A good article on the ghost town issue was in the Guardian on Monday reporting that these ghost towns "are a kind of tourist anti-attraction" for foreigners – a sick (but fascinating) tourist attraction, of course. What about the people who live there:
Valdeluz was meant to be a dormitory town, with 9,500 houses for nearly 30,000 residents. But the lead developer hit the rocks a couple of years ago, with only around 1,500 units completed and 700 people moved in.
Joaquín Ormazábal is one of those Valdeluz residents. Forty-four years old and separated from his partner, he bought a three-bed flat in the development four years ago for €240,000 (£211,000). Four years later, it’s now worth less than €140,000.
His black Mazda is the only car on the road up to Valdeluz.

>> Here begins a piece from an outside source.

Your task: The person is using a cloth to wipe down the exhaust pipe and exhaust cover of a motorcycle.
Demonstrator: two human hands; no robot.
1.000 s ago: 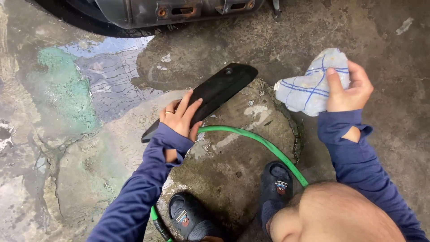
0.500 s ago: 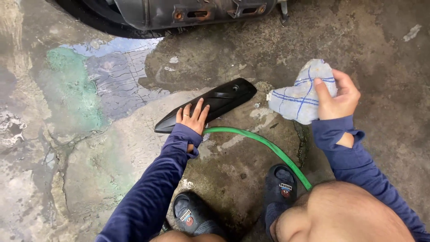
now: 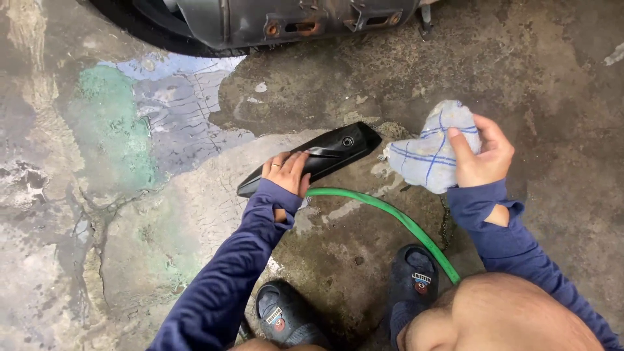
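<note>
A long black plastic cover [image 3: 325,155] lies on the wet concrete ground in front of me. My left hand [image 3: 286,171] rests flat on its near end, fingers together. My right hand [image 3: 484,153] is raised to the right and grips a bunched white cloth with blue stripes [image 3: 431,151], which hangs just off the cover's far tip. Both arms wear dark blue sleeves.
A green hose [image 3: 390,218] curves across the ground between my arms. My two dark sandals [image 3: 286,317] [image 3: 413,279] stand below it. A black tyre and grey metal vehicle part [image 3: 273,19] fill the top edge. A puddle [image 3: 175,104] lies at upper left.
The black cover has been lowered from a tilted, lifted position onto the ground. My left hand has gone down with it. The cloth in my right hand stays about where it was.
</note>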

As we go, he points out the sights we should be seeing but that were never completed.
That side, a parking lot for 2,000 cars (nothing). Over there, a shopping mall (less than a storey completed). A school (with 300 pupils rather than the intended 1,700). Every so often a couple of residents walk by, but the development is so empty they look more like middle-aged squatters.
"We thought the Spanish property market was one giant party, in which prices would always go up and up and up," Ormazábal says. Parking on a hill, we look down at a giant plot of land that is only a quarter built. It’s a vast rut from which for the foreseeable future homeowners will not be able to move without losing 40% or 50% of their equity. "Some mornings I feel like such an idiot." As a joke, he mimes sticking a knife into his chest.